Das Lächeln auf seinem Gesicht gefror von einer Sekunde zur anderen zu einer
blutüberströmten Schreckensfratze. Saïna dämmerte, dass ihre Stunde gekommen
war.
    »Und jetzt meine Liebe, ist es
Zeit, sich um Sie zu kümmern. Wir sind uns schon einmal begegnet, nicht wahr?«
    Er trat wieder auf sie zu. Saïna
stand mit dem Rücken zur Wand.
    »Ich erkenne deinen Geruch«,
flüsterte er abrupt zum Du übergehend, während er auf sie zu schlurfte. »Wir haben
uns in der Pathologie getroffen. Du bist eine begabte junge Frau, eine der
Hausmeisterinnen des Krankenhauses, nicht wahr? Du könntest Marcias Stelle
einnehmen. Die Arme ist reif für eine Ablösung.«
    Er griff in die Innentasche
seines Jacketts und zog einen schweren Hammer hervor, an dessen Kopf verkrustetes
Blut klebte. Kaum mehr als vier Schritte lagen noch zwischen ihnen.

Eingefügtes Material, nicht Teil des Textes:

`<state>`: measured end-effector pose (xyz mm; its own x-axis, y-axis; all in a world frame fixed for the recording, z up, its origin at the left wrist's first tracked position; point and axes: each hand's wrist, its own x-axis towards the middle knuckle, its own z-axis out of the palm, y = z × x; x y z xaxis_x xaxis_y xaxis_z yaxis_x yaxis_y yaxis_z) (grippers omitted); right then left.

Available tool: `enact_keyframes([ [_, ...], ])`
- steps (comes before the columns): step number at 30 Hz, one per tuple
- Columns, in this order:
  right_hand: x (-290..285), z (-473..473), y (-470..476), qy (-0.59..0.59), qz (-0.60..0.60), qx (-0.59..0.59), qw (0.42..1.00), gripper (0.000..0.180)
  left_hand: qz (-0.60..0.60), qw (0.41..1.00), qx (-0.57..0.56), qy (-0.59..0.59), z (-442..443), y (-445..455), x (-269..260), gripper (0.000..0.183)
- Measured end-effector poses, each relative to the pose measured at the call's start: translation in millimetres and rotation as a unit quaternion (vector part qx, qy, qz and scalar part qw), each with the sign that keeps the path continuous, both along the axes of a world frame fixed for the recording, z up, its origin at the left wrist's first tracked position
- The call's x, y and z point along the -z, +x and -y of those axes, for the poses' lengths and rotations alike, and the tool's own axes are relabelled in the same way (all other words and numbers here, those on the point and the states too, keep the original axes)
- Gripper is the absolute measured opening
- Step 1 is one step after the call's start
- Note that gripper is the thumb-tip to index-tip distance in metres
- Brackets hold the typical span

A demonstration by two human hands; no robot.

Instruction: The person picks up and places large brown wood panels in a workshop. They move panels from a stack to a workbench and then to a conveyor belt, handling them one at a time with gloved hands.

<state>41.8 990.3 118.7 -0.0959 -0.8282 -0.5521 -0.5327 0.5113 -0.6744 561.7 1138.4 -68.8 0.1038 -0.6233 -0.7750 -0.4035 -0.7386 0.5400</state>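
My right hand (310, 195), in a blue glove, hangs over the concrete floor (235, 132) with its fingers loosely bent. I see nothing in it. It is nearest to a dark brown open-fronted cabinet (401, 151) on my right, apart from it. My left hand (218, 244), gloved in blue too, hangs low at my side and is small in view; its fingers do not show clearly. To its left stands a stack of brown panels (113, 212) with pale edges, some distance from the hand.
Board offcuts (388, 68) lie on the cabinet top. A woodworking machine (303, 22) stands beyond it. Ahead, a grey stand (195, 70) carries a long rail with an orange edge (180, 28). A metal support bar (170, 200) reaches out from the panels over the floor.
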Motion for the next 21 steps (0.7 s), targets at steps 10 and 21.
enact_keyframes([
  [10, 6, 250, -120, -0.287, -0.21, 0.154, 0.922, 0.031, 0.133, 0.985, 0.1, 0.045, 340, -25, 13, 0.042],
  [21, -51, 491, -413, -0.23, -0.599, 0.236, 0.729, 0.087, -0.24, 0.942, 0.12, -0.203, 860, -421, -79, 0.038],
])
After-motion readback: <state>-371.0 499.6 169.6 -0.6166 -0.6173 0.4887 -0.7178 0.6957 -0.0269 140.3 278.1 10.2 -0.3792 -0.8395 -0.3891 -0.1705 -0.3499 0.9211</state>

    Komm näher, dachte sie mit dem Mut der Verzweiflung. Noch ein bisschen.
So ist es gut.
    Ihre Hand fuhr mit dem
Pfefferspray aus ihrer Jackentasche, und sie verpasste ihm eine volle Ladung.
Mit markerschütterndem Gebrüll zuckte er von ihr zurück und rieb sich die
Augen, die sofort zu tränen begannen.
    Saïna verlor keine Sekunde. Sie
schoss in einem weiten Bogen um ihn herum und war mit drei, vier großen Sätzen
bei der Tür. Diesmal wusste sie, wie schwer sich die Türflügel bewegen ließen,
und stemmte sich mit aller Kraft dagegen. Dann schlüpfte sie durch den Spalt
und sprang die kurze Treppe hinab in die Halle.
    Wo ist der
verdammte Eingang?
    Hinter ihr schrie Vanderbilt, der
gerade die Tür aufriss, irgendetwas Unverständliches.
    Direkt vor ihr sah Saïna die
schwere Eisentür, die sie vorhin blind durchschritten hatte. Sie hastete los.
    Ein hasserfüllter Chor von
tausend Vanderbilts schrie hinter ihr her.